Life

Excerpt: ‘The Measure of a Man: The Story of a Father, a Son, and a Suit’

How fashion writer JJ Lee’s father’s death transformed him—and his wardrobe

If the suit fits…

Photography by Simon Hayter

The Charles Taylor Prize for Literary Non-Fiction recognizes excellence in Canadian non-fiction writing, awarding $25,000 to the winning author on March 5.

Before JJ Lee, a fashion journalist and amateur tailor, became interested in the minutiae of menswear, it was not uncommon for him to wear an ill-fitting suit, like the masses of guileless young men who wander into malls looking for fast-fix formal wear. In fact, Lee, who studied architecture at university, skipped both his undergraduate and graduate convocations because he had nothing to wear.

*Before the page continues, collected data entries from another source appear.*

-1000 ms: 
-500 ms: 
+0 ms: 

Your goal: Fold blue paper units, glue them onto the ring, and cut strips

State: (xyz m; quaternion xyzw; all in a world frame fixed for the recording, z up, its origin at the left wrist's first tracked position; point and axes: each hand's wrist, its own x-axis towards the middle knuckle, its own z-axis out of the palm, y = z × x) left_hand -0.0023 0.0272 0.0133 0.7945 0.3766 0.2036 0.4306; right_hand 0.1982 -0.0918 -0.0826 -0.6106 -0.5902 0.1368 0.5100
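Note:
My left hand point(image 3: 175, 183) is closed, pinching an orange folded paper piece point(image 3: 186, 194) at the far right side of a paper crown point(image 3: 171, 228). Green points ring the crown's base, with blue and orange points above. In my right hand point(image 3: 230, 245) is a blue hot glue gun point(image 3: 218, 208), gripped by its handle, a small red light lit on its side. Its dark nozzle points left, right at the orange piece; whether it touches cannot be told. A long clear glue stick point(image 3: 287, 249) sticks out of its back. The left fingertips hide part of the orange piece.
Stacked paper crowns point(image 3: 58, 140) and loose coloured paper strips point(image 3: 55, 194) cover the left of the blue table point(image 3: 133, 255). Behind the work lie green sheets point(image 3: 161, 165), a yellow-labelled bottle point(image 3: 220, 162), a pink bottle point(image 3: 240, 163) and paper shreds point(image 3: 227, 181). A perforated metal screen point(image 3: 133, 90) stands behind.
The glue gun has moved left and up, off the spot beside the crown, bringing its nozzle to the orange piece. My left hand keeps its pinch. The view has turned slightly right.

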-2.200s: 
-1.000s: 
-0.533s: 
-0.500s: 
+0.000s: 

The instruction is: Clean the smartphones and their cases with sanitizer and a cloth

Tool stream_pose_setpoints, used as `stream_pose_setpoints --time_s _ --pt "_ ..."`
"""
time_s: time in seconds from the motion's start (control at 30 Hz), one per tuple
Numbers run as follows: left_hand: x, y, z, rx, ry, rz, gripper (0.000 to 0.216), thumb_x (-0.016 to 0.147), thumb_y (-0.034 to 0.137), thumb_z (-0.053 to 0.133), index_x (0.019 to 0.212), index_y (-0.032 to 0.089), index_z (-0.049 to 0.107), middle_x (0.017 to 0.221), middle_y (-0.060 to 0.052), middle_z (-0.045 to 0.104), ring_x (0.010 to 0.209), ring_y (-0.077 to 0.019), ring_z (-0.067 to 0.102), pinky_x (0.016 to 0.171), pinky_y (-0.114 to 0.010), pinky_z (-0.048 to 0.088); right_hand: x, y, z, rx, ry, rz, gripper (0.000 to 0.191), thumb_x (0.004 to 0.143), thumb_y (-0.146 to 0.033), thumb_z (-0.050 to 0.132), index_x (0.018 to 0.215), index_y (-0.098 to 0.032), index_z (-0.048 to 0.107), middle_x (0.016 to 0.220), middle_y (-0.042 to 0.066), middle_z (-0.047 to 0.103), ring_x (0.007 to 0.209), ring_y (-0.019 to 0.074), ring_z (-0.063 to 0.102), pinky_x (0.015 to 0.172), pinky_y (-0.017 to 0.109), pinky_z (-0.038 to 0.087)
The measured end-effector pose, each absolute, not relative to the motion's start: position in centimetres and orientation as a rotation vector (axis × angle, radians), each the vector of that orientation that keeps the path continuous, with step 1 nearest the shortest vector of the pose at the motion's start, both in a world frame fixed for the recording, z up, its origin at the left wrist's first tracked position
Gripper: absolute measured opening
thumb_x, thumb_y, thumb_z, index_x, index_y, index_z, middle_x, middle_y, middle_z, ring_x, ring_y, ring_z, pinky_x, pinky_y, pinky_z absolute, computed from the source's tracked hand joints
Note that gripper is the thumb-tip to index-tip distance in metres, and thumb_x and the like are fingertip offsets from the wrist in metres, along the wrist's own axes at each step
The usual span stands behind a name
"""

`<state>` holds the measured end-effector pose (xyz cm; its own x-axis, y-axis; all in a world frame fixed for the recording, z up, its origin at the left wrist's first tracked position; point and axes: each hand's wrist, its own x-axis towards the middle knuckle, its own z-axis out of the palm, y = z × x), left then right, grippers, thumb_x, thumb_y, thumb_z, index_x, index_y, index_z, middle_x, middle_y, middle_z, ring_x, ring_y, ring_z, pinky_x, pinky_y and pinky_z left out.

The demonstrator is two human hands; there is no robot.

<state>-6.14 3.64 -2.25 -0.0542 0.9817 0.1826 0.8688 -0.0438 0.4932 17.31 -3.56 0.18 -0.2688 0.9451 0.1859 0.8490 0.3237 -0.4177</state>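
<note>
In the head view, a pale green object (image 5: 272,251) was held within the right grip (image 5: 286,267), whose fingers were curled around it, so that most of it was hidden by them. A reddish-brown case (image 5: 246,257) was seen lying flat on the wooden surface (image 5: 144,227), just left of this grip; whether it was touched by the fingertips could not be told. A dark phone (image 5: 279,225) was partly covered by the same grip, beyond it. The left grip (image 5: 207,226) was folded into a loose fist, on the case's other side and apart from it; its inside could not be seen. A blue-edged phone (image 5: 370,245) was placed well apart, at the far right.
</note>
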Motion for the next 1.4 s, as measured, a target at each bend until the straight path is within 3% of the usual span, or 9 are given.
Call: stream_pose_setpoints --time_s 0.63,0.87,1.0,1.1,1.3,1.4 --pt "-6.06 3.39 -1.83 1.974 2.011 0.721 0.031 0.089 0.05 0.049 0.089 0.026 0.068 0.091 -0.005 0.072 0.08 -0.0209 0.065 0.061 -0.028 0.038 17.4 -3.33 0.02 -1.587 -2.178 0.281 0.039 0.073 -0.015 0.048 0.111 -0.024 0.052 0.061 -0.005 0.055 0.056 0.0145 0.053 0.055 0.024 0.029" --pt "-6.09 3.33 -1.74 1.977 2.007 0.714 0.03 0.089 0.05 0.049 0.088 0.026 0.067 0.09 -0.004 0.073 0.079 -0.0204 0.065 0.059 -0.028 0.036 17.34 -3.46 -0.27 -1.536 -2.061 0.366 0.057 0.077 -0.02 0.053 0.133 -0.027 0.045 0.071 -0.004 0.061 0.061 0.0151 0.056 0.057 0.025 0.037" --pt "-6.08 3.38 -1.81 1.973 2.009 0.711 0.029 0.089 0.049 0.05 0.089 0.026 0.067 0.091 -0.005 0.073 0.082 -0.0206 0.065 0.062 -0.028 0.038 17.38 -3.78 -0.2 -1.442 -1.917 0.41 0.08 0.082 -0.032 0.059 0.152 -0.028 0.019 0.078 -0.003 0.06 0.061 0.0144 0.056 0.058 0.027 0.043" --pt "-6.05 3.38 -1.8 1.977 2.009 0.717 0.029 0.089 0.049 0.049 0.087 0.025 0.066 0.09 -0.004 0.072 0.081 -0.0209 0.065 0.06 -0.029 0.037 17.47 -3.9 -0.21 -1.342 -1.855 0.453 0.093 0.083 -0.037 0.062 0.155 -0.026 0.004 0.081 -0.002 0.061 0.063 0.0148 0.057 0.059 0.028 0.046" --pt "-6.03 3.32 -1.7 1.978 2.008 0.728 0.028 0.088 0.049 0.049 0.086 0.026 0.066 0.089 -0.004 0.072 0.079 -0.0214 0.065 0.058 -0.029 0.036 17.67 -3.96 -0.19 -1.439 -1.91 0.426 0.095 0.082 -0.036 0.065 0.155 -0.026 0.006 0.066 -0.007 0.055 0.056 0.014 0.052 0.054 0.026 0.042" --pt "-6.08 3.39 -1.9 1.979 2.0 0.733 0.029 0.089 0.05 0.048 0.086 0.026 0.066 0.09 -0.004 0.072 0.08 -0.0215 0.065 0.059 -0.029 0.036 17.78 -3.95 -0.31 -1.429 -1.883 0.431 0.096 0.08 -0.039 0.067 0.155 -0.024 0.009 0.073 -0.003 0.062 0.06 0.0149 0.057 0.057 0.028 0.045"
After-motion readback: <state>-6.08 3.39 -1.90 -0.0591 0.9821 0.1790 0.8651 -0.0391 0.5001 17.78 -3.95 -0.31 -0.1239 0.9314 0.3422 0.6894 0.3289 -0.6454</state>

The final straw occurred nine years ago when Lee wore an inadequate suit to his father’s funeral. What follows is recounted in The Measure of a Man: The Story of a Father, a Son, and a Suit, an exquisite book, Lee’s first, that weaves together moments from the author’s life that play parts in his sartorial enlightenment—an education that orbits the literal deconstruction of his father’s last remaining suit. As Lee cuts and unravels this dark navy single-breasted piece with a notch lapel, intending to fit it to himself, he looks for clues to better understand—and to resolve regrets with—his often aloof father: a Chinese immigrant who was married with two kids, and working all hours in Montreal restaurants, by the time he was 19. Both tender and painful moments from Lee’s often cheerless childhood are chronicled side by side with the evolution of the suit—from its rebellious beginnings, when “17th-century Protestant clergy [pined] for the days of long robes and modest tunics that covered a man’s legs,” to its rise via harbingers of style, including Oscar Wilde, the duke of Windsor and Giorgio Armani, and its eventual demise thanks in large part to jeans. Key to Lee learning such things as the origins of the vest, buttonholes and the difference between a made-to-measure suit and the bespoke tailoring of Savile Row is Modernize Tailors, the last of the great Vancouver Chinatown suit-makers, where his apprenticeship begins.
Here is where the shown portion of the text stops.